IDSD2026 Poster Abstracts Poster Abstracts (93 abstracts)
1Department of Pediatric Endocrinology and Rheumatology, Institute of Pediatrics, Poznan University of Medical Sciences, Poznan, Poland; 2Department of Pediatric Oncology, Hematology and Transplantology, Institute of Pediatrics, Poznan University of Medical Sciences, Poznan, Poland; 3Department of Medical Simulation, Poznan University of Medical Sciences, Poznan, Poland; 4Department of Pediatric Surgery, Traumatology and Urology, Institute of Pediatrics, Poznan University of Medical Sciences, Poznan, Poland; 5Karol Jonschers Clinical Hospital, Poznan, Poland; 6Faculty of Psychology and Cognitive Sciences, Postgraduate Studies in Clinical Sexology, Adam Mickiewicz University, Poznan, Poland; 7Psychological and Sexological Center for Development and Therapy, Poznan, Poland; 8Department of Pathology, The Childrens Memorial Health Institute, Warsaw, Poland; 9Invimed Warsaw Mokotow, Warsaw, Poland; 10Division of Gynecology, Poznan University of Medical Sciences, Poznan, Poland. Correspondence to: [email protected]
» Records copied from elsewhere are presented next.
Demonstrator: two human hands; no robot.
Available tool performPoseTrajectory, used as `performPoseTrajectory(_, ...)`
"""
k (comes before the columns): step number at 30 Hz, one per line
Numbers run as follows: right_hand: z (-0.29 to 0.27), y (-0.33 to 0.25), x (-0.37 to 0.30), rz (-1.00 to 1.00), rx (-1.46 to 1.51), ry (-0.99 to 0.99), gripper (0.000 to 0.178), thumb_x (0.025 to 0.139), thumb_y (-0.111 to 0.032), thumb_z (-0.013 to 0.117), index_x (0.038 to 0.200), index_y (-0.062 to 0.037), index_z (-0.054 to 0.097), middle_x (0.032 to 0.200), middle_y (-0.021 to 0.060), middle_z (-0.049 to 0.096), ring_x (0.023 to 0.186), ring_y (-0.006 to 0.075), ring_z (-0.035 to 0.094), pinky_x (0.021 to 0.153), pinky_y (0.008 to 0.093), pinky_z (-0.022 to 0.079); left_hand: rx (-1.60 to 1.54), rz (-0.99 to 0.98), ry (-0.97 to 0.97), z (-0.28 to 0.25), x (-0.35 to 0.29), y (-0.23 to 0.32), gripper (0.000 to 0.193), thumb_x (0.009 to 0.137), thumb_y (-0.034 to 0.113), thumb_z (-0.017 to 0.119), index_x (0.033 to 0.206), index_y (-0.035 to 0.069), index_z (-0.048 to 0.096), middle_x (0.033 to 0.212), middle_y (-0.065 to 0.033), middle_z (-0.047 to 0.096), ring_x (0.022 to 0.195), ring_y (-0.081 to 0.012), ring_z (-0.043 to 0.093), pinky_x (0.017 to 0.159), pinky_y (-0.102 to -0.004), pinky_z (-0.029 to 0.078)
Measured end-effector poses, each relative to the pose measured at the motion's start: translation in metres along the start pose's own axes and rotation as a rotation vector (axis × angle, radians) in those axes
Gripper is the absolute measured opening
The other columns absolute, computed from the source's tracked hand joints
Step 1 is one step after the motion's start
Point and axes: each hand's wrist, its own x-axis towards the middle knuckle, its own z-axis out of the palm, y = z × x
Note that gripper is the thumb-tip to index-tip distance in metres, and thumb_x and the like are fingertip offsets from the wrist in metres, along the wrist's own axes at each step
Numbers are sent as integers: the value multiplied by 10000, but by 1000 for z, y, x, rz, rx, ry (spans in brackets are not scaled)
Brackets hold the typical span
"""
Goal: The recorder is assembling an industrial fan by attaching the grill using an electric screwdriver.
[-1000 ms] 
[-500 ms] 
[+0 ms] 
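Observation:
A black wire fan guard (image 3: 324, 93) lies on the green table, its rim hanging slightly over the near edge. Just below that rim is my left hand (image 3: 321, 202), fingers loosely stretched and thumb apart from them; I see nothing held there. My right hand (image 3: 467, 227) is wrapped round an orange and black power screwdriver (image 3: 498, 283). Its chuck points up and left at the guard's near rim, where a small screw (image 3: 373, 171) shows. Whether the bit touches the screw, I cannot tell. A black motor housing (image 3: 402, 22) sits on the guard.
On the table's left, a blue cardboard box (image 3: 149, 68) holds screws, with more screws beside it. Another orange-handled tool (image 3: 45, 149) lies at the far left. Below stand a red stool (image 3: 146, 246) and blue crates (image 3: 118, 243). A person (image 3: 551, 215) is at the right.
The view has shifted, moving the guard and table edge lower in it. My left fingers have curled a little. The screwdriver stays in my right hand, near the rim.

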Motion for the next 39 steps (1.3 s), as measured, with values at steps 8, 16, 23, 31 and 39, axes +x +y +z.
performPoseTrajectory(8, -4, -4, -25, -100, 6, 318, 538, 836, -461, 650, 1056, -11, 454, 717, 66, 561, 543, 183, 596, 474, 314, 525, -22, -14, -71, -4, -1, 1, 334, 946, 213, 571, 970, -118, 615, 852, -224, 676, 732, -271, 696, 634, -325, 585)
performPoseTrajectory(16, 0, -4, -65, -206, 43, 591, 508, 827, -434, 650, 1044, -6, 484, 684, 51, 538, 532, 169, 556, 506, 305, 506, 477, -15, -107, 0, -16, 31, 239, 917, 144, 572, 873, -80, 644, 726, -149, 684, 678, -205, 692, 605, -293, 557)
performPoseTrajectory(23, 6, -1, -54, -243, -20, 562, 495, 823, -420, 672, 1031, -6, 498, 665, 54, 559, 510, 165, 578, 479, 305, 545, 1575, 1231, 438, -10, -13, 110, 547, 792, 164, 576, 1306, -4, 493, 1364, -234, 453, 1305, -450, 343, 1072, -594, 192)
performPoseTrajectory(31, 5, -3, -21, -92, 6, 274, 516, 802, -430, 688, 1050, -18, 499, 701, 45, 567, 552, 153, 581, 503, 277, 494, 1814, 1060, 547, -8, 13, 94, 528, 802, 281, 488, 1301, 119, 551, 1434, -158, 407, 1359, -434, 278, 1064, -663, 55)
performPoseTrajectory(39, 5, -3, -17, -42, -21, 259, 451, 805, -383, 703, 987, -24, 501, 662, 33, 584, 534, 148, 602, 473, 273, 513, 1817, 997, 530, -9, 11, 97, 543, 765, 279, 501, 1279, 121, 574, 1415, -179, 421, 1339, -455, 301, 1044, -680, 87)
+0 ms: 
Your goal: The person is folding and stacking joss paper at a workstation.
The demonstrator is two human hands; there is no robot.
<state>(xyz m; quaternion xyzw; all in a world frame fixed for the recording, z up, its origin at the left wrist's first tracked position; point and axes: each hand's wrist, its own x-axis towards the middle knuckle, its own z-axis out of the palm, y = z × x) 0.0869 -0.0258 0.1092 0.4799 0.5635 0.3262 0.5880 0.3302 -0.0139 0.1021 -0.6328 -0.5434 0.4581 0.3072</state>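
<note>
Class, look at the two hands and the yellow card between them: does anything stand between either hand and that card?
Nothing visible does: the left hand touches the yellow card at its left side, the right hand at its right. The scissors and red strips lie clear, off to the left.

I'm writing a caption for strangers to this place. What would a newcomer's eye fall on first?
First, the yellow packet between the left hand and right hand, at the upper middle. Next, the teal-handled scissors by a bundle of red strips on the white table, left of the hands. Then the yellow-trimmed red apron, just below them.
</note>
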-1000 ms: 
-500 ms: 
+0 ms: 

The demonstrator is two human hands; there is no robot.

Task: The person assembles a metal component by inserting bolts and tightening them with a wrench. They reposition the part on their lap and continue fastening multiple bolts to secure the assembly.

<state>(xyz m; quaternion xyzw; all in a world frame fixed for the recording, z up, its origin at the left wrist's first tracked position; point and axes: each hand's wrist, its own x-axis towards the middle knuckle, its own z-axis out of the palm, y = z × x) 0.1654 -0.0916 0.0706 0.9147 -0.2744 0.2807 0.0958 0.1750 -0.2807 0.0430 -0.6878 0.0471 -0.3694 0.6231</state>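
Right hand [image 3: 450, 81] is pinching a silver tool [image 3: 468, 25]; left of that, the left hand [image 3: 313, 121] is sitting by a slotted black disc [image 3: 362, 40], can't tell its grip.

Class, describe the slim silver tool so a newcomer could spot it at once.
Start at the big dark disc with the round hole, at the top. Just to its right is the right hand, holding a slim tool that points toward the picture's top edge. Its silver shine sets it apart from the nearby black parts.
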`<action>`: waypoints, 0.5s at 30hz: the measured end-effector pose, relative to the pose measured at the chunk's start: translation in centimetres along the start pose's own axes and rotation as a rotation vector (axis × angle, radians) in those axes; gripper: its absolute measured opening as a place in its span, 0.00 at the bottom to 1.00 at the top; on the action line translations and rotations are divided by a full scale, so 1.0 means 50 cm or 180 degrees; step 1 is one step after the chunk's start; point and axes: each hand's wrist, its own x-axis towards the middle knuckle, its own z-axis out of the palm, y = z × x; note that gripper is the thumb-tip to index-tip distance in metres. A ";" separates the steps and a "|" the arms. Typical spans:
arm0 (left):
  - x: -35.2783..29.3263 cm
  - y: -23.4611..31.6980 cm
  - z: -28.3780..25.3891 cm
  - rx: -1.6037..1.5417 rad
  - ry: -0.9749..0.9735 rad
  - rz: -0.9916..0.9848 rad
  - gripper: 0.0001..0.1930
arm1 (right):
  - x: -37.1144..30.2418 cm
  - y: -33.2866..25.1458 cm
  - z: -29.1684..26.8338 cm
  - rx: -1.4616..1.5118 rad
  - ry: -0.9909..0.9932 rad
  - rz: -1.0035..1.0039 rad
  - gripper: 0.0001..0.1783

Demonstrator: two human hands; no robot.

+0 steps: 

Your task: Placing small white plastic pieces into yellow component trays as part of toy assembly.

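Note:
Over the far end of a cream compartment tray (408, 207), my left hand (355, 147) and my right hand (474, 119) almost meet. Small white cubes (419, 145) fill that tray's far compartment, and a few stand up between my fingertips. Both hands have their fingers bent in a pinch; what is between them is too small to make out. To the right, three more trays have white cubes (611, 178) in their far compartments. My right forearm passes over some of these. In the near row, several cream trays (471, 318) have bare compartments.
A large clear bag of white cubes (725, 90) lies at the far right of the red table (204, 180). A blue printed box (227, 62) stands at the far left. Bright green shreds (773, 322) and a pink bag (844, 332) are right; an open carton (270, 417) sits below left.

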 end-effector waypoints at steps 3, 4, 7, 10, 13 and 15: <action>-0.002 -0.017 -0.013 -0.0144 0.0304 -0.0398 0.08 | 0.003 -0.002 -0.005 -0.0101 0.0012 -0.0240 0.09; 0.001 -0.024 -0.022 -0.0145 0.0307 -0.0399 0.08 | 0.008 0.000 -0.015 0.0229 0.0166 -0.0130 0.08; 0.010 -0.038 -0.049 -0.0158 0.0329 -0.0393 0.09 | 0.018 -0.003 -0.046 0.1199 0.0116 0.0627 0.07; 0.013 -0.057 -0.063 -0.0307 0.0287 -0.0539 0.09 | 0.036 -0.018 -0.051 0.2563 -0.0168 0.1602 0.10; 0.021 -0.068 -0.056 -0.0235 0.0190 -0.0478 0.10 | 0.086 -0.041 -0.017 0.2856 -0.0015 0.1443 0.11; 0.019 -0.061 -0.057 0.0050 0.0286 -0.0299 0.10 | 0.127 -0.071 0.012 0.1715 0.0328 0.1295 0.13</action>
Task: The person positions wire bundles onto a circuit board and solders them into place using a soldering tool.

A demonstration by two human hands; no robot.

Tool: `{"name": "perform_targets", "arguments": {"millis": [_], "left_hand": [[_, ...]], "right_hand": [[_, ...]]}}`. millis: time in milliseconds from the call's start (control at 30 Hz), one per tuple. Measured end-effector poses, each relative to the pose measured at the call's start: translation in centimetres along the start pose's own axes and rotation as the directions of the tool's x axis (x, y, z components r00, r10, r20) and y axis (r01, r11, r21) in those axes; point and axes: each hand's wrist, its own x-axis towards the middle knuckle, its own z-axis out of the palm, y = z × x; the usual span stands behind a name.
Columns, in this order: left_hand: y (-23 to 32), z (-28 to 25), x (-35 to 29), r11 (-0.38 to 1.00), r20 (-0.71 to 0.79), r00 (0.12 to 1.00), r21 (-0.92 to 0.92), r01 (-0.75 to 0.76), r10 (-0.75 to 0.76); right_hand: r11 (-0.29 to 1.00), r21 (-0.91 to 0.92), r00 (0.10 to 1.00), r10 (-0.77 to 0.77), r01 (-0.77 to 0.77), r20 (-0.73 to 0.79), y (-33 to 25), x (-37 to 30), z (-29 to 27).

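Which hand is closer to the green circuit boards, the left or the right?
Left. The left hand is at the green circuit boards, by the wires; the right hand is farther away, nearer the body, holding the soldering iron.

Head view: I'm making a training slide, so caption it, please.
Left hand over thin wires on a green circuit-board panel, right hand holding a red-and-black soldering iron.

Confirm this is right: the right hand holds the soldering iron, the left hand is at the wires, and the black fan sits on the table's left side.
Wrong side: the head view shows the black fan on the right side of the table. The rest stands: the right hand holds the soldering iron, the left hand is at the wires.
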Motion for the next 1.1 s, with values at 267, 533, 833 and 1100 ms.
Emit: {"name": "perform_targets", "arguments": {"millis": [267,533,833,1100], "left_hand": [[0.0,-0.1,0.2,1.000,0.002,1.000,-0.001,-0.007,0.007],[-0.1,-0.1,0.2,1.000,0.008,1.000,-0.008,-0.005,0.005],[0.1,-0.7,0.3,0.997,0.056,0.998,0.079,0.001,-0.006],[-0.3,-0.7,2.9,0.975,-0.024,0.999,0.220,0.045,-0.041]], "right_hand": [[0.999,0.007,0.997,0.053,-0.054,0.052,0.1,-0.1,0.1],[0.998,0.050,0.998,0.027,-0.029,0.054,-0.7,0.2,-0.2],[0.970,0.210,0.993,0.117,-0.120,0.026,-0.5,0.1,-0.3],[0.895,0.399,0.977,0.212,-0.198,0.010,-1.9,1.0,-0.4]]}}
Background: Ovarian tissue cryopreservation (OTC) is an established fertility-preservation method in paediatric oncology but is rarely reported in children with differences of sex development (DSD). Patients with DSD, especially those with gonadal dysgenesis, require careful tumour surveillance due to an increased risk of germ cell malignancy, particularly with Y-chromosome material, intra-abdominal gonads, or atypical genitalia. When gonadectomy is recommended, OTC may provide an opportunity for fertility preservation.
Materials and Methods: In 2021, a multidisciplinary OTC protocol for children at risk of ovarian function loss was established at our institution. The pathway includes endocrine and radiological evaluation, surgical consultation, psychological counselling, ethical review, standardized ovarian tissue processing, and cryobiology logistics.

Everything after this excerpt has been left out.